While the country has recently adopted tax breaks for hybrid and electric vehicles, the reality is that these new models are still far out of the reach of most Costa Rican pocket books.

Costa Rican President Laura Chinchilla said that the country will seek incentives for importing these cars to help soften prices at the dealer. She said that experts are working on a “master transportation plan” which will “define the strongest actions we have to take in the country in order to mitigate the demand for petroleum.”

Chinchilla did not propose a deadline for this plan.

Meanwhile, the biofuels program is nearly two years behind schedule.

In October 2009, a year after the program was supposed to have been launched, the National Oil Refinery (RECOPE) announced that the national biofuels plan would be underway across the country “by March 31, 2010.” It’s now July and gas pumps are still spitting out unmixed petrol.

“It is a process that we are finishing,” said Jorge Villalobos, president of RECOPE. He noted that the refinery will be producing biodiesel within the first 100 days of his direction at RECOPE. That benchmark comes on Aug. 16.

And while the use of cleaner natural gas has sprouted in some countries as a substitute for diesel or gasoline in mass transportation, it has never been tested on a large scale in Costa Rica.

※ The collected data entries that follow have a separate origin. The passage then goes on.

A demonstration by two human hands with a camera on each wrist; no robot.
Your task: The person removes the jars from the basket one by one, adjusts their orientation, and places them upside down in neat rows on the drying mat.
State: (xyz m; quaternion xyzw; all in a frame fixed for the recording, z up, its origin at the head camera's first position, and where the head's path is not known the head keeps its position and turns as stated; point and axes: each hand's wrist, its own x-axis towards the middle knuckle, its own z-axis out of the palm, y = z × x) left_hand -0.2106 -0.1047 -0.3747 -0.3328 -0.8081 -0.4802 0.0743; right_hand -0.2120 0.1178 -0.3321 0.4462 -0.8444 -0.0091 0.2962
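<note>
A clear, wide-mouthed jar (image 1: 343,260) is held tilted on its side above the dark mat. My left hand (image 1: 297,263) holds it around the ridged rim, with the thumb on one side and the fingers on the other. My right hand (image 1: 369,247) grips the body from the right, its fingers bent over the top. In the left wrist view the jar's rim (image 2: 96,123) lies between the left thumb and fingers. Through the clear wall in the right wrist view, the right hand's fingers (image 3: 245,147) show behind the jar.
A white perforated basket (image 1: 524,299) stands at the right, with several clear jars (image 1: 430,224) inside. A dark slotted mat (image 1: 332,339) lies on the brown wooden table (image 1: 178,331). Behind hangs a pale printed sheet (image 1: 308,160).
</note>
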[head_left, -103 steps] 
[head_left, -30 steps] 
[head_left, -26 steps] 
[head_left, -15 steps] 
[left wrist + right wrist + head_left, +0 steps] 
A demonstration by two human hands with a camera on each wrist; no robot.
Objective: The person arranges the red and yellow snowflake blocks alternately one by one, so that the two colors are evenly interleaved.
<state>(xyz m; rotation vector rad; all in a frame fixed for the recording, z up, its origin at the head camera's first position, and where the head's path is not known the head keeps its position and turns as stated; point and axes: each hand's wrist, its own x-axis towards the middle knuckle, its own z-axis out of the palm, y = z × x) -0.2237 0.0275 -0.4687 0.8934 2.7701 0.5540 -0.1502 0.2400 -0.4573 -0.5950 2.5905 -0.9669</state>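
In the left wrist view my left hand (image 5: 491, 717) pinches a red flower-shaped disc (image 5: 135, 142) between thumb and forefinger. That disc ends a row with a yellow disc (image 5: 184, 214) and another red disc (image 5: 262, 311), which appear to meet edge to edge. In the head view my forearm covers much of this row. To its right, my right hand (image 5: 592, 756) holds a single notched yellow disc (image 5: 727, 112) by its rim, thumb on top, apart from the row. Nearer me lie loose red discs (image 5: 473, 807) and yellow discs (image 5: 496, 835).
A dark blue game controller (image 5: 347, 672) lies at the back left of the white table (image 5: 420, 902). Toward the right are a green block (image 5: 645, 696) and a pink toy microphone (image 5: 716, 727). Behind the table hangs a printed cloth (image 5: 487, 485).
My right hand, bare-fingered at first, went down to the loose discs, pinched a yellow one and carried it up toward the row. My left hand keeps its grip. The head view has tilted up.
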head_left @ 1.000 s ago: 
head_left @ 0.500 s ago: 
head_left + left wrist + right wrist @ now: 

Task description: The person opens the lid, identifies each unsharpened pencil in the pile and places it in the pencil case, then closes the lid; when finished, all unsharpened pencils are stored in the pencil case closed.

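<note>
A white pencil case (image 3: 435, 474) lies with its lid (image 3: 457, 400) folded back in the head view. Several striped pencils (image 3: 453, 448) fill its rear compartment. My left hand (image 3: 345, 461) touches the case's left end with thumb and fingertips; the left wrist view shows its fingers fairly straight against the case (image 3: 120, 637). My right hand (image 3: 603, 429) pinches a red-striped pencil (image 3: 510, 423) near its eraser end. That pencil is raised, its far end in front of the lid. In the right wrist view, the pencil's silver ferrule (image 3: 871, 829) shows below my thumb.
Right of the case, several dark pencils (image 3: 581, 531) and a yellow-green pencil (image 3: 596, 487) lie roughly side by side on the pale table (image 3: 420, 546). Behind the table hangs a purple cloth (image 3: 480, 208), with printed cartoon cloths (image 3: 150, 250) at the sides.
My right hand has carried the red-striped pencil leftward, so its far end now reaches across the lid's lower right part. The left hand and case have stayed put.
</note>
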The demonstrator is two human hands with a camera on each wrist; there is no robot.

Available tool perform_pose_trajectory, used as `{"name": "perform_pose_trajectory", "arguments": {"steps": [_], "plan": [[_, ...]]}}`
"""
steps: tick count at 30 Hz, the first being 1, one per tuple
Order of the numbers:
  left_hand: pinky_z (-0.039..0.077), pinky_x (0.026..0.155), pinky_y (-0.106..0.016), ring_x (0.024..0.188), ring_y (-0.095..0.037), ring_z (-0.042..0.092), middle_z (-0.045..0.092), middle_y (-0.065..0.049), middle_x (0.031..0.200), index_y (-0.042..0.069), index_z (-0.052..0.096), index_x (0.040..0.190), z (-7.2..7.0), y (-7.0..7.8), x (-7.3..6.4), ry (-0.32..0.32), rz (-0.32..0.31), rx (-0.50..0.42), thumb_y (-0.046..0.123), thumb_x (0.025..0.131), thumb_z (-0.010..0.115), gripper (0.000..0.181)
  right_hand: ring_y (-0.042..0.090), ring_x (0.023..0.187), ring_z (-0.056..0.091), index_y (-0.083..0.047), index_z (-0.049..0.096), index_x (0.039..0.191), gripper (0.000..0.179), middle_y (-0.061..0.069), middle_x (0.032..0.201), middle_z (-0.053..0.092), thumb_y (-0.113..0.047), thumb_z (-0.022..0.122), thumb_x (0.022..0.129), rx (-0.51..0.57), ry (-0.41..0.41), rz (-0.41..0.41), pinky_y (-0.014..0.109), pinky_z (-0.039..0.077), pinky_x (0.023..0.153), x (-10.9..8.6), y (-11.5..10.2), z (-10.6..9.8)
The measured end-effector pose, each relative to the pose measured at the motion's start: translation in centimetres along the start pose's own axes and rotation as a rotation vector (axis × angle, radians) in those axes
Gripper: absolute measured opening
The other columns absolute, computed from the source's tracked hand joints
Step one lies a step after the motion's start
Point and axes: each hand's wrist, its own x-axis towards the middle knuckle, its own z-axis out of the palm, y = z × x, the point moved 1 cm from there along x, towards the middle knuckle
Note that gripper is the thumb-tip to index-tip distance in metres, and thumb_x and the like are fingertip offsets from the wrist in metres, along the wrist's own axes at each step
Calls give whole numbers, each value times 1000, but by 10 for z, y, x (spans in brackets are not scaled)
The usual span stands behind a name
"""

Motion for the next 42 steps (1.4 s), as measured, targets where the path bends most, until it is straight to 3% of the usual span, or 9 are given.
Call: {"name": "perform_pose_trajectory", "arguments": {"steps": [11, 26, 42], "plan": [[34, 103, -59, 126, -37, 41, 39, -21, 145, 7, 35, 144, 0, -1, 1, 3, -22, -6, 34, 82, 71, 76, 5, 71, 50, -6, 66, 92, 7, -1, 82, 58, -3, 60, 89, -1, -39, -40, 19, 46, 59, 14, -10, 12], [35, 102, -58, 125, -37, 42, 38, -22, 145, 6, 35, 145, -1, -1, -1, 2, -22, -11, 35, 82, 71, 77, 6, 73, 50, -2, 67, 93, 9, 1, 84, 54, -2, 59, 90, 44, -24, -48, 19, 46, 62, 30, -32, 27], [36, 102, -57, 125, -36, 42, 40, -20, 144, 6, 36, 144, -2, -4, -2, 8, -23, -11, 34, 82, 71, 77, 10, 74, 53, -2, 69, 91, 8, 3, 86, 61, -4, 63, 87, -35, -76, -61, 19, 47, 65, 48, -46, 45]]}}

Thus, its potential here is unknown.

“We aren’t sure,” De la Torre said. “It is something we are studying with care.”

Government officials on Wednesday seemed informed about the costly and unhealthy dependence on imported petroleum and were aware of the trends that can help reroute the oil slicked transportation sector.

But when pressed about the details of implementing some of these new actions, officials couldn’t provide specifics.

“The transition to renewable energy has to be slow,” Villalobos said. “It’s not something you do from one moment to the next.

We have to plan the best scheme possible in order to move away from petroleum.”

Without having defined the how, the what or the when, Chinchilla’s team of experts left a room full of skeptical journalists with an unclear picture of Costa Rica’s supposed future in renewable energy. The government that promised “a crusade” to reform the energy sector now is on the defensive.